The reply should be an exact repeat of the listing, with no pictures in it.

►

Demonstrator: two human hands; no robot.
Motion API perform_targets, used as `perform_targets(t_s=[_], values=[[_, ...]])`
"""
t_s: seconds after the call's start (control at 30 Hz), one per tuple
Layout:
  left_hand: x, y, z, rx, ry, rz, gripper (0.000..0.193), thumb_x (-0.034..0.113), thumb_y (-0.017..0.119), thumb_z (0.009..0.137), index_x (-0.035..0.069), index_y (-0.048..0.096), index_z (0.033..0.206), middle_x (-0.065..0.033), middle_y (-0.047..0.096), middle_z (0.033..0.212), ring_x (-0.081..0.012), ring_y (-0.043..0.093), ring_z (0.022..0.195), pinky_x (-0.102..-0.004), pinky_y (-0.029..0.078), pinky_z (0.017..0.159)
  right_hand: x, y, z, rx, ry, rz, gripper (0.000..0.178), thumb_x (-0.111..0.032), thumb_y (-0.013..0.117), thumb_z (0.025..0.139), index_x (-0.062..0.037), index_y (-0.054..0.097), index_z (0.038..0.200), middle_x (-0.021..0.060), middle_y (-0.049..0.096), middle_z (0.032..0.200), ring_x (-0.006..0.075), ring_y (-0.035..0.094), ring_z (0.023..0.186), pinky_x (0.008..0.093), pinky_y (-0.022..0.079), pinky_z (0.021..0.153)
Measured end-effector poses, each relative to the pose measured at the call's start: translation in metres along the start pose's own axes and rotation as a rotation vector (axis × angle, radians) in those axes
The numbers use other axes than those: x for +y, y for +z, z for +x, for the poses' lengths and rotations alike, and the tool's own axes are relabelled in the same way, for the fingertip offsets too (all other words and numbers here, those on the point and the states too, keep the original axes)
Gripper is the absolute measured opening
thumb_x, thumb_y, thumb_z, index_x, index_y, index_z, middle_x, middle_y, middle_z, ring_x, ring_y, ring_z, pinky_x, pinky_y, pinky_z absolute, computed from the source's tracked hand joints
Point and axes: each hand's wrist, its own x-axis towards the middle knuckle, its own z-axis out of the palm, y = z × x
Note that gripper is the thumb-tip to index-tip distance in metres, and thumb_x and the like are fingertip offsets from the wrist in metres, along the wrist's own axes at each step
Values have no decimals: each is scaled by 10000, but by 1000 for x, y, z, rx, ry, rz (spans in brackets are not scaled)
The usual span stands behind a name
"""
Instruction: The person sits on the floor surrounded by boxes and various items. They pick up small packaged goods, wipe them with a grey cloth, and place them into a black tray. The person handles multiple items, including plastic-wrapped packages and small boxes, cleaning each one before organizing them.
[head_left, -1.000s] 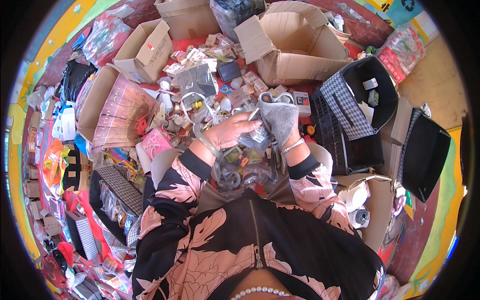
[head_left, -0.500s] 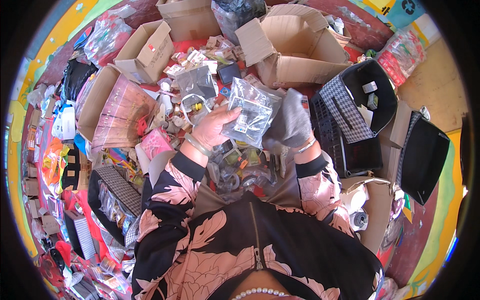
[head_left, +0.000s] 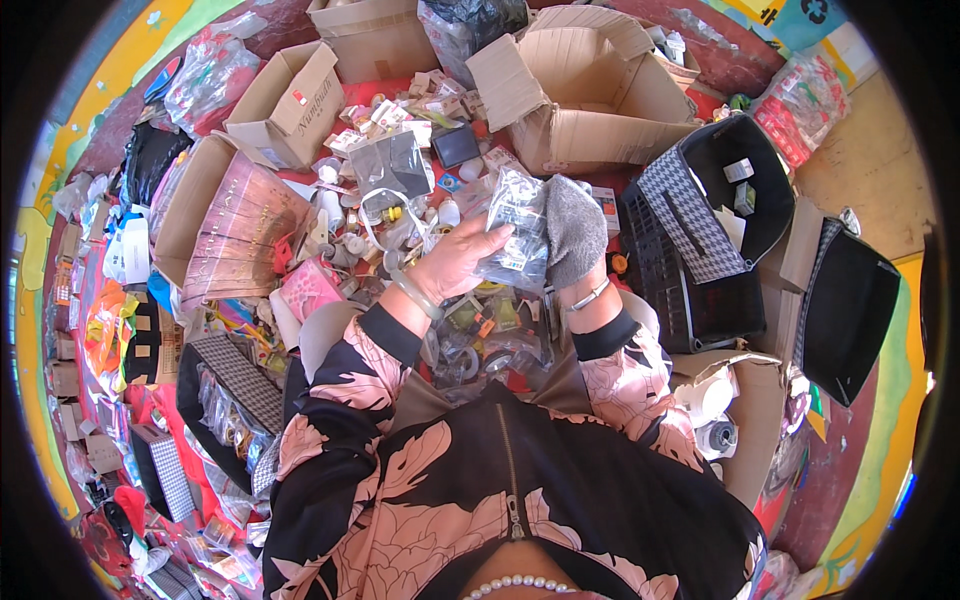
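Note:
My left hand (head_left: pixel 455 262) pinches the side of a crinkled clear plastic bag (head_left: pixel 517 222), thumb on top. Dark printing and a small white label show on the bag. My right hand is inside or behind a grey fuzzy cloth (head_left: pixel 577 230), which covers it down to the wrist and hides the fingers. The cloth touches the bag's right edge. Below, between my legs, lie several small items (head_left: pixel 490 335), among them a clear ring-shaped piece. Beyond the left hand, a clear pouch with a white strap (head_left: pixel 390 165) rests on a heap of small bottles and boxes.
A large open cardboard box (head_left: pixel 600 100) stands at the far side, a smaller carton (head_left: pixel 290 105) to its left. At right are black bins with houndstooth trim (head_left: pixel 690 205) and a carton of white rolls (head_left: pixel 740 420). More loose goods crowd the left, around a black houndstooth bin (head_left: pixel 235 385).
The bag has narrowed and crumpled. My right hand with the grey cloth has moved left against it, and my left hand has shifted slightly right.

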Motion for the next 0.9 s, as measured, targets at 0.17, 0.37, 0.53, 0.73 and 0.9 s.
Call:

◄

### [SOLUTION]
Demonstrator: two human hands; no robot.
Motion API perform_targets, used as `perform_targets(t_s=[_], values=[[_, ...]])`
"""
t_s: seconds after the call's start (control at 30 Hz), one per tuple
Layout:
  left_hand: x, y, z, rx, ry, rz, gripper (0.000..0.193), thumb_x (-0.034..0.113), thumb_y (-0.017..0.119), thumb_z (0.009..0.137), index_x (-0.035..0.069), index_y (-0.048..0.096), index_z (0.033..0.206), middle_x (-0.065..0.033), middle_y (-0.047..0.096), middle_z (0.033..0.212), ring_x (-0.081..0.012), ring_y (-0.043..0.093), ring_z (0.022..0.195), pinky_x (-0.102..-0.004), pinky_y (-0.029..0.078), pinky_z (0.017..0.159)
  right_hand: x, y, z, rx, ry, rz, gripper (0.000..0.178), thumb_x (-0.111..0.032), thumb_y (-0.013..0.117), thumb_z (0.025..0.139), index_x (-0.062..0.037), index_y (-0.054..0.097), index_z (0.038..0.200), middle_x (-0.021..0.060), middle_y (-0.049..0.096), middle_z (0.032..0.200), ring_x (-0.006..0.075), ring_y (-0.035..0.094), ring_z (0.023..0.186), pinky_x (0.008..0.093), pinky_y (-0.022..0.079), pinky_z (0.021..0.153)
Measured end-effector poses, each relative to the pose measured at the call's start: translation in metres along the start pose's own axes and rotation as a rotation vector (axis × angle, radians) in those axes
The numbers use other axes than those: x for +y, y for +z, z for +x, for the poses' lengths and rotations alike, and the tool's own axes are relabelled in the same way, for the fingertip offsets too (all other words and numbers here, those on the point and the states too, keep the original axes)
Gripper is the absolute measured opening
thumb_x, thumb_y, thumb_z, index_x, index_y, index_z, middle_x, middle_y, middle_z, ring_x, ring_y, ring_z, pinky_x, pinky_y, pinky_z absolute, computed from the source's tracked hand joints
Point and axes: each hand's wrist, its own x-axis towards the middle knuckle, its own z-axis out of the palm, y = z × x
Note that gripper is the thumb-tip to index-tip distance in metres, and thumb_x and the like are fingertip offsets from the wrist in metres, along the wrist's own axes at each step
Values have no decimals: each is scaled by 10000, but by 1000 for x, y, z, rx, ry, rz (spans in brackets are not scaled)
The usual span stands behind a name
"""
Instruction: The person sits on the floor surrounded by boxes and various items. They pick up small packaged goods, wipe them with a grey cloth, and place them into a black tray. The person handles multiple items, including plastic-wrapped packages and small boxes, cleaning each one before organizing them.
[head_left, -1.000s] 
[head_left, -0.500s] 
[head_left, +0.000s] 
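Note:
My left hand (head_left: pixel 455 262) pinches the side of a crinkled clear plastic bag (head_left: pixel 517 222), thumb on top. Dark printing and a small white label show on the bag. My right hand is inside or behind a grey fuzzy cloth (head_left: pixel 577 230), which covers it down to the wrist and hides the fingers. The cloth touches the bag's right edge. Below, between my legs, lie several small items (head_left: pixel 490 335), among them a clear ring-shaped piece. Beyond the left hand, a clear pouch with a white strap (head_left: pixel 390 165) rests on a heap of small bottles and boxes.
A large open cardboard box (head_left: pixel 600 100) stands at the far side, a smaller carton (head_left: pixel 290 105) to its left. At right are black bins with houndstooth trim (head_left: pixel 690 205) and a carton of white rolls (head_left: pixel 740 420). More loose goods crowd the left, around a black houndstooth bin (head_left: pixel 235 385).
The bag has narrowed and crumpled. My right hand with the grey cloth has moved left against it, and my left hand has shifted slightly right.
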
Motion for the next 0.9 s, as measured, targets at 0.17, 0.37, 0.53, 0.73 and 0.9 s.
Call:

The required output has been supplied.